The One & Only Bill Davis

The official home of music and projects by The One & Only Bill Davis

Filtering by Category: songwriting

Song History: Motivation

I started writing Motivation immediately upon falling in love with Melanie. I was basically just trying to get my feelings across. They say that when you fall in love you know it, and it's true. The trick, I think is making that clear to the one you love and saying "I love you" just doesn't cut the mustard.

I wanted Melanie to know, not just what I would do for her, but what her love had already done for me. Pretty mushy stuff! I felt it was too personal to share with the world, but as I've found, the closer something is to your heart and more personal it is, the more it resonates with others and proves how similar each of our unique life experiences are.

Song History: Act

Sometimes a melody comes and goes. Act was written in parts and basically backwards over a period of roughly 5 years.

It first crossed my radar while I was still living in Edwards, CO. It was just a partial melody (the chord progression after "anguish") back then; a loop that I would whistle or hum while I was in transit or at work.

A few years later I decided to try my hand at jingles. I attempted to write a 30 second song about pizza. The opening melody of the song was originally worded "Pizza's really good and that is understood by everyone". This was obviously terrible (unlike pizza!) and, as a result, it was shelved. I laughed it off, but never forgot the melody. 

A year or so later when I was unemployed and feeling particularly down on myself, I gave myself the pep talk that I could have used from just about anyone else. But like they say, "If you want something done right do it yourself". The second (pizza) melody rolled right into a new third melody and that fed into the first. It came together rather quickly, in the way that Thanksgiving dinner takes hours and hours to prepare but travels from the kitchen to the table in minutes.

Song History: Davenport

I was visiting my brother and his wife in Cumberland Gap for the weekend when I ended the trip on a bad note. We were working on something that required a computer. Their office doubled as a scrap-booking and craft area. While it occurred to me to keep liquids away from the computer, it did not occur to me to treat the craft table in a like manner.

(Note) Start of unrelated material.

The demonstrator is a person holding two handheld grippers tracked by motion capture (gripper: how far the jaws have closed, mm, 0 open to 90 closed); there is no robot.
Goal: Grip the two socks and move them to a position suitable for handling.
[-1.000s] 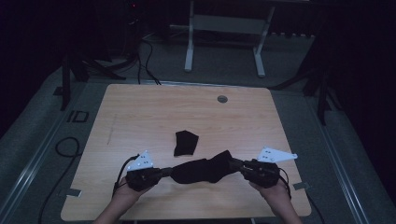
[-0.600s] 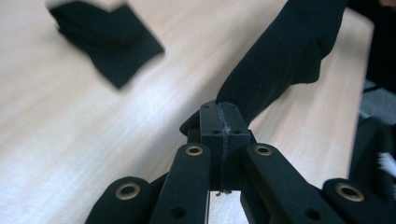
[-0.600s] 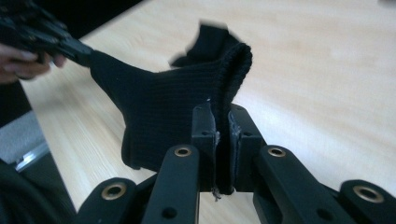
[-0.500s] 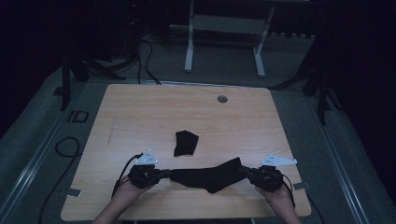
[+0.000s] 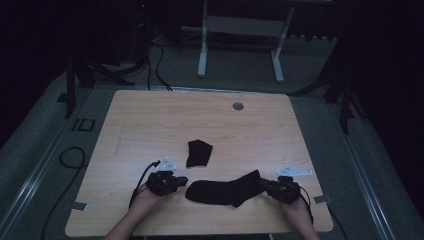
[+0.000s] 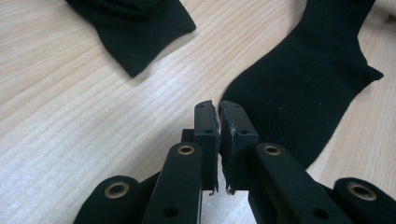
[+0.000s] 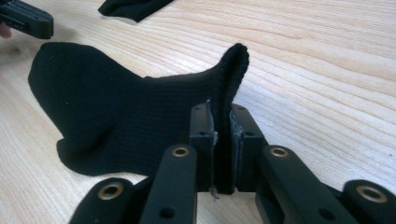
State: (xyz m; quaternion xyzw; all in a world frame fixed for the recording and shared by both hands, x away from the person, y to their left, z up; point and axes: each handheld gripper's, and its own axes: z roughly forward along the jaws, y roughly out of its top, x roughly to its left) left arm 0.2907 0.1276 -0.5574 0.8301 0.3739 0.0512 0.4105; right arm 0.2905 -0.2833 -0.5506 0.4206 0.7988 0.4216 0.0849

Just before I left, I knocked my nearly empty coffee cup over. Though a small amount, the coffee traveled everywhere fast. Needless to say, I messed up some of his wife's scrap-booking materials. We did our best cleanup/salvage job, but the damage was done. She was busy at work and I wasn't able to apologize to her before leaving.

As I made the 3 hour drive back to Nashville I contemplated my clumsiness and lamented my mistake. The phrases "we can't take you anywhere" and "this is why we can't have nice things" came to mind. I started thinking about how maybe everyone I come into contact with should have plastic covers on their furniture. I also thought about how covering your furniture in plastic was a grandmotherly thing to do. My Grandma did not do that (because she was super classy and totally awesome), but she did call her couch a davenport. Davenport rolls off the tongue much better than scrap-booking table, (or any other word with a P next to a B) and so the substitution was made. Suddenly, just before Knoxville, the song came out as a stream of consciousness. Oddly enough, I was able to repeat it. I sang it over and over until I made it to Nashville, where I anxiously put pen to paper upon my arrival.

To this day, Davenport is the only song I've ever written that takes as long to play as it did to write.